Problem:
A faithful transcription of all the data, images excluded, is the required answer.
******************************
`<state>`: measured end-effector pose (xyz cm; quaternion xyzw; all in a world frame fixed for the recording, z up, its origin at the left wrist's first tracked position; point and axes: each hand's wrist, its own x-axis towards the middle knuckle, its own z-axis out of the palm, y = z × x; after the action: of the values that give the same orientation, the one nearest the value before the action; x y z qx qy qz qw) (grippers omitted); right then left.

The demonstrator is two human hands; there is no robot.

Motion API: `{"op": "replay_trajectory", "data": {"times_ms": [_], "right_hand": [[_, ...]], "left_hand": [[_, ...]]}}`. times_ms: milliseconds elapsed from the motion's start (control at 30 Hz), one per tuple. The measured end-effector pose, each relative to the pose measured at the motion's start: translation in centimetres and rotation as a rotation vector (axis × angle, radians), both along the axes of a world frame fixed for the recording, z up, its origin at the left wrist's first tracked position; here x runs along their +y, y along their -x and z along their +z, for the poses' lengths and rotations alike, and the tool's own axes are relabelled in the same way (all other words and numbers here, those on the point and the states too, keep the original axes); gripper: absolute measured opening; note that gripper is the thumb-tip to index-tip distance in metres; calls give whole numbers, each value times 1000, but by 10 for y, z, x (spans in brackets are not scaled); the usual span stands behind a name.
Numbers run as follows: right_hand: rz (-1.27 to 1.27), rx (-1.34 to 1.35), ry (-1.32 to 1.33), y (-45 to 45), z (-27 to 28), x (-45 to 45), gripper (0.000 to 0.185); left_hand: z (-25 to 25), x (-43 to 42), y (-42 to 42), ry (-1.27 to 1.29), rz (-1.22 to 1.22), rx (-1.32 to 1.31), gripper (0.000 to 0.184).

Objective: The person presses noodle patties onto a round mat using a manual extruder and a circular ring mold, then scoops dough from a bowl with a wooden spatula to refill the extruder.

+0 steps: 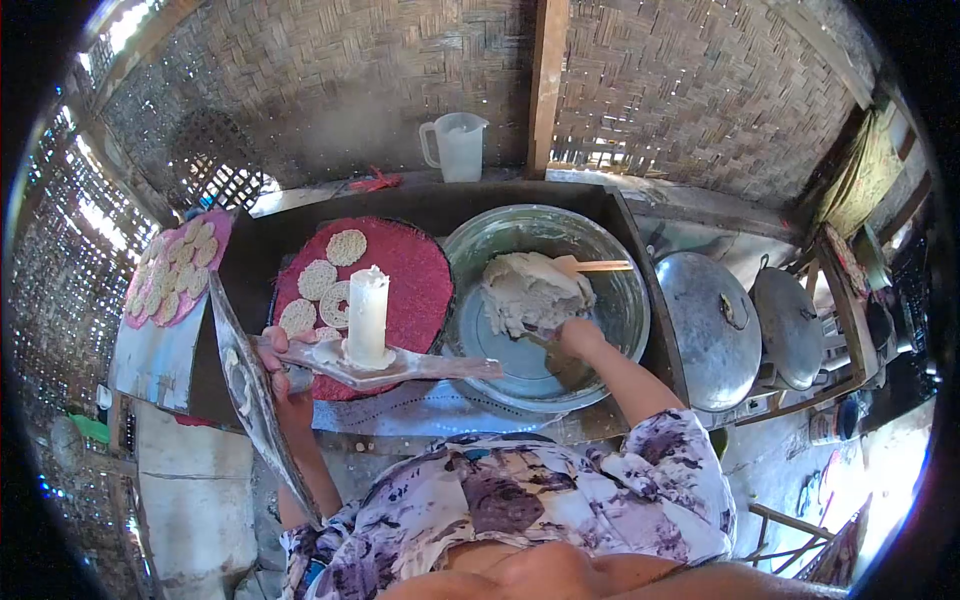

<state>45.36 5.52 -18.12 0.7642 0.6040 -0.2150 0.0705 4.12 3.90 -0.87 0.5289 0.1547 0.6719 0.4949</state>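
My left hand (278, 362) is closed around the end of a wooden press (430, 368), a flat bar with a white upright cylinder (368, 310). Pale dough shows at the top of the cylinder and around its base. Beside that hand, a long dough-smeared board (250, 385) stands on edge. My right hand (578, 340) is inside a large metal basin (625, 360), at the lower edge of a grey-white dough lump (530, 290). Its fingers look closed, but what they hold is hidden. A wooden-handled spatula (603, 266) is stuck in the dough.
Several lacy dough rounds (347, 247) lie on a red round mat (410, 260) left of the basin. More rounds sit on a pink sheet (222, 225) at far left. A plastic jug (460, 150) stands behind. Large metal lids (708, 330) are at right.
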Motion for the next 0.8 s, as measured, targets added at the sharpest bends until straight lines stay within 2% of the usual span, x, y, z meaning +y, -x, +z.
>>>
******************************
Exercise response:
`<state>`: measured end-effector pose (xyz cm; quaternion xyzw; all in a world frame fixed for the recording, z up, its origin at the left wrist's first tracked position; point and axes: each hand's wrist, its own x-axis towards the middle knuckle, its own z-axis out of the palm, y = z × x; after the action: of the values that give the same orientation, the one nearest the value before the action; x y z qx qy qz qw) (grippers omitted); right then left.

The demonstrator is two human hands; there is no robot.

Motion API: `{"op": "replay_trajectory", "data": {"times_ms": [_], "right_hand": [[_, ...]], "left_hand": [[_, ...]]}}`. times_ms: milliseconds elapsed from the motion's start (control at 30 Hz), one per tuple. The measured end-effector pose, each relative to the pose measured at the motion's start: translation in centimetres and rotation as a rotation vector (axis × angle, radians), both along the axes of a world frame fixed for the recording, z up, its origin at the left wrist's first tracked position; here x runs along their +y, y along their -x and z along their +z, for the poses' lengths and rotations alike, and the tool's own axes are relabelled in the same way (all other words and numbers here, those on the point and the states too, keep the original axes); gripper: absolute measured opening; note that gripper is the thumb-tip to index-tip distance in metres; calls give whole numbers, each value times 1000, but by 10 for y, z, x (spans in brackets are not scaled); the usual span stands behind a name.
Numbers run as follows: right_hand: rz (-1.27 to 1.27), rx (-1.34 to 1.35), ry (-1.32 to 1.33), y (-45 to 45), z (-27 to 28), x (-45 to 45), gripper (0.000 to 0.185); left_hand: z (-25 to 25), x (-43 to 42), y (-42 to 42), ry (-1.27 to 1.29), rz (-1.22 to 1.22), rx (-1.32 to 1.31), gripper (0.000 to 0.184).

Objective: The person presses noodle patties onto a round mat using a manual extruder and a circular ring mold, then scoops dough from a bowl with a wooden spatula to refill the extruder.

+0 steps: 

<state>45.36 5.52 -18.12 0.7642 0.6040 -0.2150 0.0705 4.12 3.90 -0.87 0.5289 0.1547 0.6719 0.4949</state>
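My left hand (278, 362) is closed around the end of a wooden press (430, 368), a flat bar with a white upright cylinder (368, 310). Pale dough shows at the top of the cylinder and around its base. Beside that hand, a long dough-smeared board (250, 385) stands on edge. My right hand (578, 340) is inside a large metal basin (625, 360), at the lower edge of a grey-white dough lump (530, 290). Its fingers look closed, but what they hold is hidden. A wooden-handled spatula (603, 266) is stuck in the dough.
Several lacy dough rounds (347, 247) lie on a red round mat (410, 260) left of the basin. More rounds sit on a pink sheet (222, 225) at far left. A plastic jug (460, 150) stands behind. Large metal lids (708, 330) are at right.
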Motion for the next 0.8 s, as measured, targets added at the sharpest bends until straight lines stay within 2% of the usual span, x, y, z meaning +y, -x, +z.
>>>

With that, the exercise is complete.